THE PROBLEM: Every line below that holds the string "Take" should be copied out.
————
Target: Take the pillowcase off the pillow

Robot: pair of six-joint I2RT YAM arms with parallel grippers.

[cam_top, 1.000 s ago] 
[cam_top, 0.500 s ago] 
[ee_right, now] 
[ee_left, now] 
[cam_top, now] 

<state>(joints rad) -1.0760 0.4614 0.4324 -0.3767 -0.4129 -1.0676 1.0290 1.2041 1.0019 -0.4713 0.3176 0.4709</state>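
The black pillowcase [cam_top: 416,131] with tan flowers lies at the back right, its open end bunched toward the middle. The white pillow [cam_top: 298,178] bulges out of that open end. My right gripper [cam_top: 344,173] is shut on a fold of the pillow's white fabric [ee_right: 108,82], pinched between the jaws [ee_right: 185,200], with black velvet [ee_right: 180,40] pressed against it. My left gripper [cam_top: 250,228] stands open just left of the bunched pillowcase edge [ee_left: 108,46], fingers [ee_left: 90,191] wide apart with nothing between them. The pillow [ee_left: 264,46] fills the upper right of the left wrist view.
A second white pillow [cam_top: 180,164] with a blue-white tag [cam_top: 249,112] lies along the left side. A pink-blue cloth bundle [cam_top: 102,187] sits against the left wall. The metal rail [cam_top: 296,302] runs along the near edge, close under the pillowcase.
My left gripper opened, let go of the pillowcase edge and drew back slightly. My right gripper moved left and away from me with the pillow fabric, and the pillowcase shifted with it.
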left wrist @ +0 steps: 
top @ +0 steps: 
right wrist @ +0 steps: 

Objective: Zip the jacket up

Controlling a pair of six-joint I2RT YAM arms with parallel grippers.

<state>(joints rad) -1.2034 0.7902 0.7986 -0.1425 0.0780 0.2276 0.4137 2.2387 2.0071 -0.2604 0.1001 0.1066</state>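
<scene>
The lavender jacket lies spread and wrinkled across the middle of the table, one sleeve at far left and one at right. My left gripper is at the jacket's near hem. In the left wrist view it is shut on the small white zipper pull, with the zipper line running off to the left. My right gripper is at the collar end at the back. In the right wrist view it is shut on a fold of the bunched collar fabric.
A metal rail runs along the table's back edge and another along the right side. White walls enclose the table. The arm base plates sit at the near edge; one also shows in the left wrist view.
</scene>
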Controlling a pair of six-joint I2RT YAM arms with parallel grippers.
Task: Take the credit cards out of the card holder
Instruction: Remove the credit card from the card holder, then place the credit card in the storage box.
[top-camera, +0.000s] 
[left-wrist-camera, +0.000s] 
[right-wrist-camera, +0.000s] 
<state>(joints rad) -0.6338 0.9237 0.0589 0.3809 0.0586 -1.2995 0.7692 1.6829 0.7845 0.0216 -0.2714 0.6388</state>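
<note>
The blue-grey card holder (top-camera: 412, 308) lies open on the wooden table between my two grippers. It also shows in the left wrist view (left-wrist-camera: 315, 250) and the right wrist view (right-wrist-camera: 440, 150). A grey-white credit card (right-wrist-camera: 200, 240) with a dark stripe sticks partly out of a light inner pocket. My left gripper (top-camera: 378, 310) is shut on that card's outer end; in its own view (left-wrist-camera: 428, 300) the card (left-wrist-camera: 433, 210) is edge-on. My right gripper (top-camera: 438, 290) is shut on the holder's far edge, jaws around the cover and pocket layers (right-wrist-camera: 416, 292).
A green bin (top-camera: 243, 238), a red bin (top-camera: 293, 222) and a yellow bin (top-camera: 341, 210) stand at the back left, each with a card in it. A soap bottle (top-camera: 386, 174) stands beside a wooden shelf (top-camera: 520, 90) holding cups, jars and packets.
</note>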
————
OUTPUT FOR THIS EXERCISE:
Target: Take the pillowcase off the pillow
Task: Take the credit cards out of the card holder

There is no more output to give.